So on a recent insomnia fueled binge of Law and Order: SVU in the wee hours of the morning, the USA Network seemed to be pushing three things –

1. Liam Neeson’s newest turn as a geriatric action hero minus wolves.

2. Some sort of hair removal device that looks like a dollar store knock-off of an iPod Nano circa 2007.

3. The network’s own comedy series featuring “everyday” Joe type paramedics spewing one-liners at a speed and cleverness far greater than nature intended.
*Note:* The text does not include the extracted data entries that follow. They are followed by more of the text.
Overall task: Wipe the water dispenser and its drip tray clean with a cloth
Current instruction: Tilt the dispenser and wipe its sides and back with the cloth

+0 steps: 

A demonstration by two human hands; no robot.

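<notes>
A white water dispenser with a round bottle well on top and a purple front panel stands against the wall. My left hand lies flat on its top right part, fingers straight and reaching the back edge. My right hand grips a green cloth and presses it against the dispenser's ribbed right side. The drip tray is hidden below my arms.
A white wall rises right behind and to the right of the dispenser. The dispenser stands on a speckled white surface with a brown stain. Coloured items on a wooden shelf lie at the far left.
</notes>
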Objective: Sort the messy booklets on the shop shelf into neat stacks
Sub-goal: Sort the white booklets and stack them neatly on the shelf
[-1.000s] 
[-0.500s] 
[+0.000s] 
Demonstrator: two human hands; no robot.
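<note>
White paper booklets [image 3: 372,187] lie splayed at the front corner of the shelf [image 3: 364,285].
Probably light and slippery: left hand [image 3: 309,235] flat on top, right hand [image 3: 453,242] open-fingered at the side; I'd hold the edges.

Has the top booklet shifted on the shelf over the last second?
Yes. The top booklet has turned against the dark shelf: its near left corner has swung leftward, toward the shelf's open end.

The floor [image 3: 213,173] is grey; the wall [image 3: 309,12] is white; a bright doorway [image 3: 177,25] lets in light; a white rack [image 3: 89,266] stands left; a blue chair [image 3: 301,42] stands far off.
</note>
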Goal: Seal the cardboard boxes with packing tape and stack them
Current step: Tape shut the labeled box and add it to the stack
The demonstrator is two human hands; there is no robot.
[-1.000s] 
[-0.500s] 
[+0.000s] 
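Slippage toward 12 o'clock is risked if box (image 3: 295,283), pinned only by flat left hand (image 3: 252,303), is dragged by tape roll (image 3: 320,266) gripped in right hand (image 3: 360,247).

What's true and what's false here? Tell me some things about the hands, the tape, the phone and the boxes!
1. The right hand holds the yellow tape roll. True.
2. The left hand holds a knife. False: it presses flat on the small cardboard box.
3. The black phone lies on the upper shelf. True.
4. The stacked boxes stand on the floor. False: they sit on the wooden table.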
Seeing these commercials on a loop interspersed with Ice-T’s befuddled pout, I came to the conclusion that Liam Neeson is far more capable and virile a man at his age than I ever could be or have been.  Despite that depressing realization I took solace in one of the quips on the paramedic show preview that I saw about three dozen times.  A manly-but-accessibly handsome paramedic is complaining about things he is worried about, ending this supposedly comedic monologue with – “Will Affleck be a good Batman?”  to which his similarly attractive-but-nonthreatening cohort responds enthusiastically that, as the new Batman, Ben Affleck will “crush it.”
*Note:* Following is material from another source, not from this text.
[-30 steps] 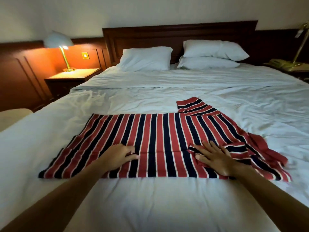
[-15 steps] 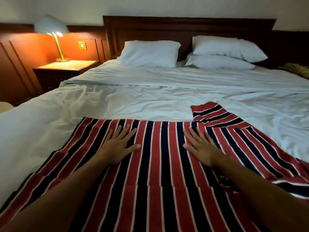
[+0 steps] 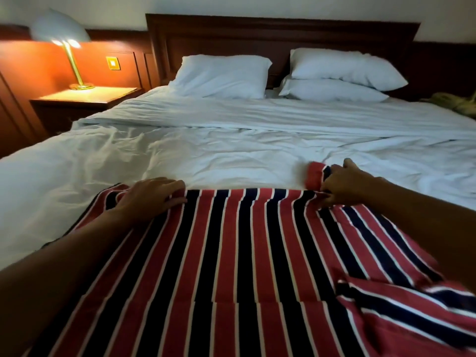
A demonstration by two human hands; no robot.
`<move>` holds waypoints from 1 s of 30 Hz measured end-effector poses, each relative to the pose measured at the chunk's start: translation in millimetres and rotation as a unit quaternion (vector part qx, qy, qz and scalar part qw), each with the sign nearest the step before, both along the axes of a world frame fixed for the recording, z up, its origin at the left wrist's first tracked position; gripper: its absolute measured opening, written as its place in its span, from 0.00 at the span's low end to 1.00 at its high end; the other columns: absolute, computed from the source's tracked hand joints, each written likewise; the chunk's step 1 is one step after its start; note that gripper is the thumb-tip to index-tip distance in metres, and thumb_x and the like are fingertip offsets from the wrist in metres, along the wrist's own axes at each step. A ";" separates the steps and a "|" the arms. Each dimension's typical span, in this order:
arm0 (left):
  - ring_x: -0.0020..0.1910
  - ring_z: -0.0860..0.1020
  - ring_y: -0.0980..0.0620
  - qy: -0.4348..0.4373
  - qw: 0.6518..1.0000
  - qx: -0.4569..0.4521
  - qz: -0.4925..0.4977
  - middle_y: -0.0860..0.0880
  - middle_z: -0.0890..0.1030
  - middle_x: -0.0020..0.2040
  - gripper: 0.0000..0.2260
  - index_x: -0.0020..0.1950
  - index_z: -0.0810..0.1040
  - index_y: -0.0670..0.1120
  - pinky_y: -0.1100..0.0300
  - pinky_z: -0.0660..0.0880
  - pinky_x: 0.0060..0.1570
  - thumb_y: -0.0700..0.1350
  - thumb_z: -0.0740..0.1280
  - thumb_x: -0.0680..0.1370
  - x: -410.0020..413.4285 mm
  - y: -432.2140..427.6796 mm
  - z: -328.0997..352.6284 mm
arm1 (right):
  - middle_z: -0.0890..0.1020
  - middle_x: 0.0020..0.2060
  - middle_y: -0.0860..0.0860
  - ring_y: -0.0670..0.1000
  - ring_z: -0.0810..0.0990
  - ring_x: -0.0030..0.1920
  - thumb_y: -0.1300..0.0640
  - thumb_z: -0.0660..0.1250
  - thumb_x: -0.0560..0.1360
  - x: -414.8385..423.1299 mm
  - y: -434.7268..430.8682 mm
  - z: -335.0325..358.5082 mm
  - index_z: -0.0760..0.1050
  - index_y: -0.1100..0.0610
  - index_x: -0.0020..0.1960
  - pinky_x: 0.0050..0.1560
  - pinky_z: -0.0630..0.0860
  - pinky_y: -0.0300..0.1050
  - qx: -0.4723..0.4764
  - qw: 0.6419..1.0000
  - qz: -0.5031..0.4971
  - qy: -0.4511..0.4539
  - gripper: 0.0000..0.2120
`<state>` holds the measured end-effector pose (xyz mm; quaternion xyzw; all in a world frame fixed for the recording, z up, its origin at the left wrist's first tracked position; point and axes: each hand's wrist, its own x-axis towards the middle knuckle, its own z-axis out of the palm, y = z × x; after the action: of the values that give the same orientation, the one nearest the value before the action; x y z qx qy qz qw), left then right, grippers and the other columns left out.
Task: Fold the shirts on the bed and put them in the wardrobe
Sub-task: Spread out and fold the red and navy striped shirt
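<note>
white duvet (image 3: pixel 231 150), lamp (image 3: pixel 64 39) lit on nightstand (image 3: pixel 85 96). striped shirt (image 3: pixel 231 266) lies flat across the duvet's near side. your left hand (image 3: pixel 152 195) curls over its far edge; your right hand (image 3: pixel 342 186) pinches that edge beside the bunched sleeve (image 3: pixel 314 176). hands well apart. judged step: first fold. next: lift both corners evenly, draw them toward you.

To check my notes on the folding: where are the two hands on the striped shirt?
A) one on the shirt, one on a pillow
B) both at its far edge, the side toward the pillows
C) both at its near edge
B: the left hand and the right hand both sit at the far edge of the striped shirt, the side toward the pillows.
</note>
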<state>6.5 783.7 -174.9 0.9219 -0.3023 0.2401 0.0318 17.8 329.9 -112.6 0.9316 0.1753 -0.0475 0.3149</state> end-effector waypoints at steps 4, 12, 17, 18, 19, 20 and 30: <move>0.36 0.83 0.51 -0.049 0.994 0.093 -0.019 0.54 0.82 0.40 0.12 0.51 0.73 0.55 0.61 0.72 0.27 0.59 0.57 0.78 -37.6 29.3 22.8 | 0.75 0.41 0.46 0.51 0.78 0.48 0.39 0.67 0.75 -36.1 -17.9 27.7 0.75 0.46 0.65 0.47 0.78 0.46 0.010 0.993 -0.111 0.036 0.21; 0.35 0.83 0.46 -0.033 0.969 0.240 0.052 0.50 0.82 0.48 0.18 0.57 0.75 0.54 0.57 0.76 0.24 0.49 0.73 0.69 -111.6 69.2 19.6 | 0.77 0.63 0.51 0.52 0.77 0.63 0.57 0.60 0.81 -142.0 -31.6 33.0 0.74 0.55 0.67 0.54 0.73 0.44 -0.085 0.973 -0.200 0.075 0.15; 0.57 0.80 0.48 0.147 0.902 0.313 0.259 0.52 0.72 0.69 0.18 0.72 0.67 0.60 0.56 0.73 0.43 0.52 0.59 0.82 -155.9 59.5 37.9 | 0.79 0.61 0.50 0.52 0.78 0.60 0.58 0.70 0.73 -191.8 -41.3 43.3 0.73 0.50 0.65 0.52 0.75 0.43 -0.039 0.986 -0.148 0.063 0.21; 0.59 0.79 0.49 0.150 0.898 0.307 0.277 0.53 0.73 0.68 0.16 0.70 0.69 0.61 0.56 0.74 0.47 0.52 0.58 0.82 -160.1 53.7 41.7 | 0.79 0.60 0.50 0.52 0.78 0.60 0.57 0.70 0.72 -197.6 -43.3 42.9 0.73 0.50 0.65 0.50 0.75 0.43 -0.018 0.990 -0.130 0.060 0.22; 0.61 0.78 0.50 0.162 0.888 0.307 0.302 0.54 0.75 0.66 0.15 0.67 0.72 0.60 0.55 0.74 0.53 0.50 0.58 0.81 -163.6 46.6 47.8 | 0.79 0.59 0.50 0.52 0.78 0.59 0.56 0.70 0.71 -204.1 -44.4 43.8 0.74 0.49 0.64 0.47 0.73 0.43 0.004 0.991 -0.117 0.065 0.21; 0.63 0.77 0.50 0.183 0.873 0.307 0.331 0.54 0.77 0.64 0.14 0.64 0.75 0.58 0.53 0.72 0.59 0.49 0.59 0.80 -166.3 39.6 53.0 | 0.79 0.58 0.50 0.52 0.78 0.59 0.56 0.69 0.71 -209.7 -45.6 44.8 0.74 0.48 0.62 0.46 0.70 0.42 0.022 0.991 -0.109 0.079 0.20; 0.73 0.67 0.56 0.471 0.870 -0.145 0.005 0.55 0.69 0.74 0.36 0.77 0.66 0.55 0.64 0.63 0.66 0.57 0.76 0.73 -181.9 -193.5 65.3 | 0.75 0.47 0.28 0.36 0.72 0.51 0.61 0.70 0.72 -220.5 -84.5 31.1 0.71 0.30 0.53 0.56 0.65 0.37 0.314 0.949 0.033 0.015 0.26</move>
<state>-175.5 590.2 -109.6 0.9122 -0.2086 -0.1809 0.3027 -202.7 245.4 -81.5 0.9761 0.2171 0.0067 0.0050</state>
Whether or not Holden McNeil will be a quality Dark Knight Detective in the sequel to last summer’s Superman reboot, Man of Steel, is not the issue. It’s the fact that people beyond the superhero fanboys actually care about the quality of a celluloid representation of Batman.

It’s not surprising really.  The Avengers earned $623 billion dollars worldwide two years ago and it’s not just acne riddled 38 year-old virgins wearing worn out tee shirts non-ironically who eagerly await news and trailers and casting announcements about the spandex and laser beams genre. Comic books and superheroes have escaped the longboxes and the possessive clutches of Simpsons’ style archetypes and entered the world’s pop culture consciousness.

As a comic book fan for most of my life, it’s incredible to see Empire Magazine publish 25 different covers of the same issue featuring various super-powered characters from the upcoming X-Men movie sequel and Perez Hilton drawing dicks on the faces of the newly announced cast of the Fantastic Four reboot.  So, yeah, I’m a grown man who likes super heroes.  I enjoy reading the soap opera melodrama in their serialized adventures every month or so.  But here’s the thing, I’m just one of you.  The New York Times has a best-selling graphic novel section.  There are literally (in the genuine sense, not the new definition) six super hero movies coming out before the end of 2014 and even more in the pipeline.  Target and Old Navy sell super hero t-shirts and judging by the numbers, everyone on earth saw The Avengers twice. Sure there are still comic-book nerds perpetuating a sad trimethylaminuria stereotype trolling the internet like digital Uruk-hai trying desperately to reclaim that which once only they laid claim to. But, every kid loves superheroes. Superheros with their admittedly silly costumes and capes were created as pre-pubescent male escapist fantasies by creators not much older than the original target demographic. It’s only puberty and the inherent whimsy of the genre that pushed audiences away for years.  But now?  Not so much.  Superheroes are the newest trend in sci-fi escapist entertainment and I gladly line up to see my garish icons do battle in CGI crafted landscapes along with millions of others.

At least we’re not Trekkies.  Those guys are fucking strange.